- [GIVEN DATA]
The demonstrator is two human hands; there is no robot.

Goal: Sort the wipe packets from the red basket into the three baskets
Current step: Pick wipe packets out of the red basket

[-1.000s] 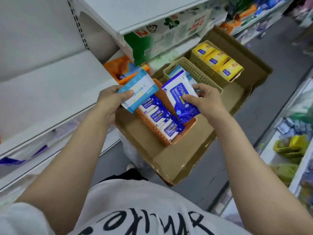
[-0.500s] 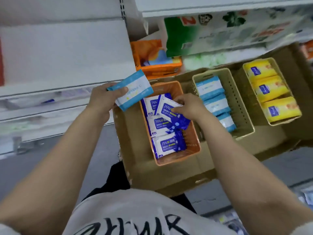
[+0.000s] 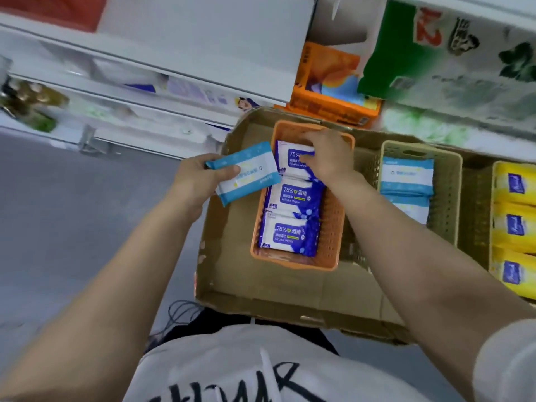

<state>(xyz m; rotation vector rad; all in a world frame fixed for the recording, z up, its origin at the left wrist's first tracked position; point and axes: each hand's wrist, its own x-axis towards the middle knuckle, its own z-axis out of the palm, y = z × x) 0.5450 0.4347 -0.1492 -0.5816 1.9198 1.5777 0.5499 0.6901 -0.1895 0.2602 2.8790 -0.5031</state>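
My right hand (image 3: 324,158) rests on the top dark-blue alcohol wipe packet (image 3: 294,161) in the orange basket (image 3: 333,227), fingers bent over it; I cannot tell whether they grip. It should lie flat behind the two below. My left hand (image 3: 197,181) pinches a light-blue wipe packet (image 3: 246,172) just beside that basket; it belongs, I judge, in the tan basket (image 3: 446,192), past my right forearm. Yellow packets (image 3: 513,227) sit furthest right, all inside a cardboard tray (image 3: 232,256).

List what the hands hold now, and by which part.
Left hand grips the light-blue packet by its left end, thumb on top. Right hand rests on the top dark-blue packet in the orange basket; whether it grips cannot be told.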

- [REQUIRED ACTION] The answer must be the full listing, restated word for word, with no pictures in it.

- [TASK ANSWER]
The demonstrator is two human hands; there is no robot.

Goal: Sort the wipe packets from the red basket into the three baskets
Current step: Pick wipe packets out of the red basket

[-1.000s] 
[-0.500s] 
[+0.000s] 

<state>(xyz m; rotation vector rad; all in a world frame fixed for the recording, z up, its origin at the left wrist's first tracked position; point and axes: each hand's wrist, its own x-axis towards the middle knuckle, its own z-axis out of the palm, y = z × x) 0.5450 0.4347 -0.1492 -0.5816 1.9198 1.5777 0.5499 0.6901 -0.1895 0.2602 2.8790 -0.5031</state>
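My right hand (image 3: 324,158) rests on the top dark-blue alcohol wipe packet (image 3: 294,161) in the orange basket (image 3: 333,227), fingers bent over it; I cannot tell whether they grip. It should lie flat behind the two below. My left hand (image 3: 197,181) pinches a light-blue wipe packet (image 3: 246,172) just beside that basket; it belongs, I judge, in the tan basket (image 3: 446,192), past my right forearm. Yellow packets (image 3: 513,227) sit furthest right, all inside a cardboard tray (image 3: 232,256).

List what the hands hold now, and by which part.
Left hand grips the light-blue packet by its left end, thumb on top. Right hand rests on the top dark-blue packet in the orange basket; whether it grips cannot be told.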

The answer has been fully written out.